This morning was the best so far. The view from our breakfast was incredible, the sky was almost clear and it was really warm at 7 already.

I decided that my stomach was well enough for a dive and we tried the 9am fun dive with Blue Marlin today to Sharkpoint. We had the same divemaster Rahman but got another couple joining us, a 30-year old pair from Australia. We saw the same baby sharks as the other day under the rock but today there were countless other divers (last time it was just the three of us), so it took away some of the amazement. But it was cute that three of the sharks were sleeping all lined up next to each other.

We also saw a couple of morays, one of which were swimming. A blue-spotted stingray. A tiny tiny nudibranch and of course a ton of tropical fishes and corals. I saw no turtles on this dive, first dive here I didn’t see any.

On the way back, my stomach was acting up a bit, but after lunch, we relaxed by the pool for a bit and then went to the second dive today at 14. On Friday’s there’s only two dives instead of three because of the longer prayer from the Mosque.

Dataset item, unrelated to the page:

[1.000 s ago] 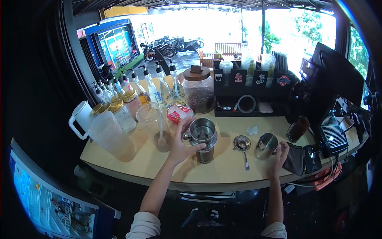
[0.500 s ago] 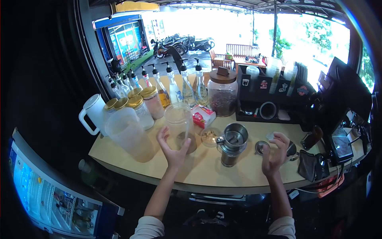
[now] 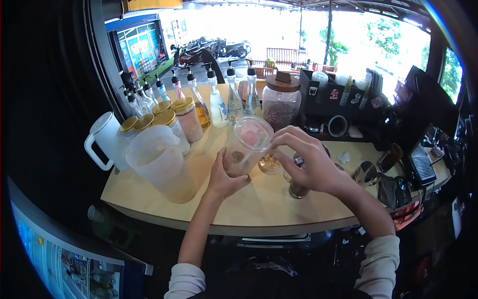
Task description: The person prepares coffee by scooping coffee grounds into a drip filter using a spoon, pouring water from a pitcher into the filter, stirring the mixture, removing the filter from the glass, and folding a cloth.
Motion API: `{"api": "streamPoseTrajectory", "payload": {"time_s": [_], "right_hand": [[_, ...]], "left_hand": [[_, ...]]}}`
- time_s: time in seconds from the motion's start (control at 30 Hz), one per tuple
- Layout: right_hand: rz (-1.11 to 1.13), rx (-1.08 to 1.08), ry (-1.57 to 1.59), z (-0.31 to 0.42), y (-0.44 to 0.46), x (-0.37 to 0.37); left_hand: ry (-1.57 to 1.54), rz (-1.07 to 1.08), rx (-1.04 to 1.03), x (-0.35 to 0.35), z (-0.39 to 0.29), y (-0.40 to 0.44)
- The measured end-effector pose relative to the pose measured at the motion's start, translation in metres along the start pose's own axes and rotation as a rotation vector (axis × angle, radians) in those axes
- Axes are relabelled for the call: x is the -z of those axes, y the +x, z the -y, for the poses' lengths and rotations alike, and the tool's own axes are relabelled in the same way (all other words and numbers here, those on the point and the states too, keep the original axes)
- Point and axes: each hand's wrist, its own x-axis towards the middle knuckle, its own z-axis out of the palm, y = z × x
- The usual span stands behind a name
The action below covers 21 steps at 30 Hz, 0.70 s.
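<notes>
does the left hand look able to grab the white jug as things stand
Probably not: the left hand is around the clear container, and the frosted pitcher stands between it and the white jug.

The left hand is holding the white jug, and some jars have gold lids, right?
Not quite: the left hand is holding a clear container, not the white jug, which stands on the counter, as the head view shows. Some jars do have gold lids.
</notes>
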Motion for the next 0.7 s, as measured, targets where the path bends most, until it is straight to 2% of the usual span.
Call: {"api": "streamPoseTrajectory", "payload": {"time_s": [0.13,0.27,0.33,0.4,0.47,0.5,0.57,0.6,0.63,0.7], "right_hand": [[0.034,0.019,0.043,-0.018,0.014,-0.020],[0.193,-0.095,0.003,-0.039,0.024,-0.038],[0.409,-0.181,-0.035,-0.049,0.033,-0.042],[0.435,-0.134,-0.059,-0.052,0.043,-0.051],[0.921,-0.180,-0.490,-0.057,0.053,-0.066],[0.921,-0.181,-0.484,-0.064,0.051,-0.071],[0.935,0.393,-0.625,-0.084,0.044,-0.084],[0.935,0.392,-0.621,-0.089,0.041,-0.088],[0.848,0.530,-0.683,-0.093,0.037,-0.092],[0.760,0.668,-0.738,-0.101,0.033,-0.098]], "left_hand": [[0.046,0.104,-0.047,0.005,-0.010,-0.001],[0.120,0.120,-0.098,0.010,-0.006,-0.005],[0.118,0.132,-0.125,0.010,-0.012,-0.008],[0.109,0.148,-0.156,0.009,-0.013,-0.008],[0.148,0.150,-0.235,0.009,-0.011,-0.007],[0.150,0.153,-0.231,0.008,-0.009,-0.007],[0.139,0.114,-0.220,0.006,-0.003,-0.006],[0.140,0.115,-0.216,0.006,-0.004,-0.006],[0.152,0.110,-0.212,0.007,-0.005,-0.006],[0.163,0.103,-0.202,0.009,-0.007,-0.006]]}}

The second dive today was Bounty Wreck and we were ready for revansch after last time when we had technical issues with my BCD being too big and the current. I don’t think we can call it a rematch yet. This was a stressful dive in other ways but I think everything worked out fine.

So for this dive we had an elder Dutch couple (50 maybe?) Joining us and Rahman. They said they had around 50-60 dives, which would make them fairly experienced. We descended and started the dive as usual but after around half, just when I’m about to swim up to three big turtles lying next to each other on the ground, I see Rahman shoot back and I turn around and see Mikael swimming towards me and behind him, halfway up to the surface is a bubbly mess of one of our diving buddies. Her husband was further down, trying to get Rahman to help him help his wife who kept ascending. For those of you who don’t dive, that’s bad! You can’t get up that quickly from 18m depth without doing a safety stop of 3 minutes on 5m depth. The risk of decompression sickness is much higher if you don’t make the stop. Mikael and I ascended a bit but stayed at least at 10m and let Rahman handle the situation. Eventually she came back down and the dive continued. She signaled she was fine. So we descended again and continued.

We were at the wreck itself for only a few minutes, much air was lost and we needed to end the dive.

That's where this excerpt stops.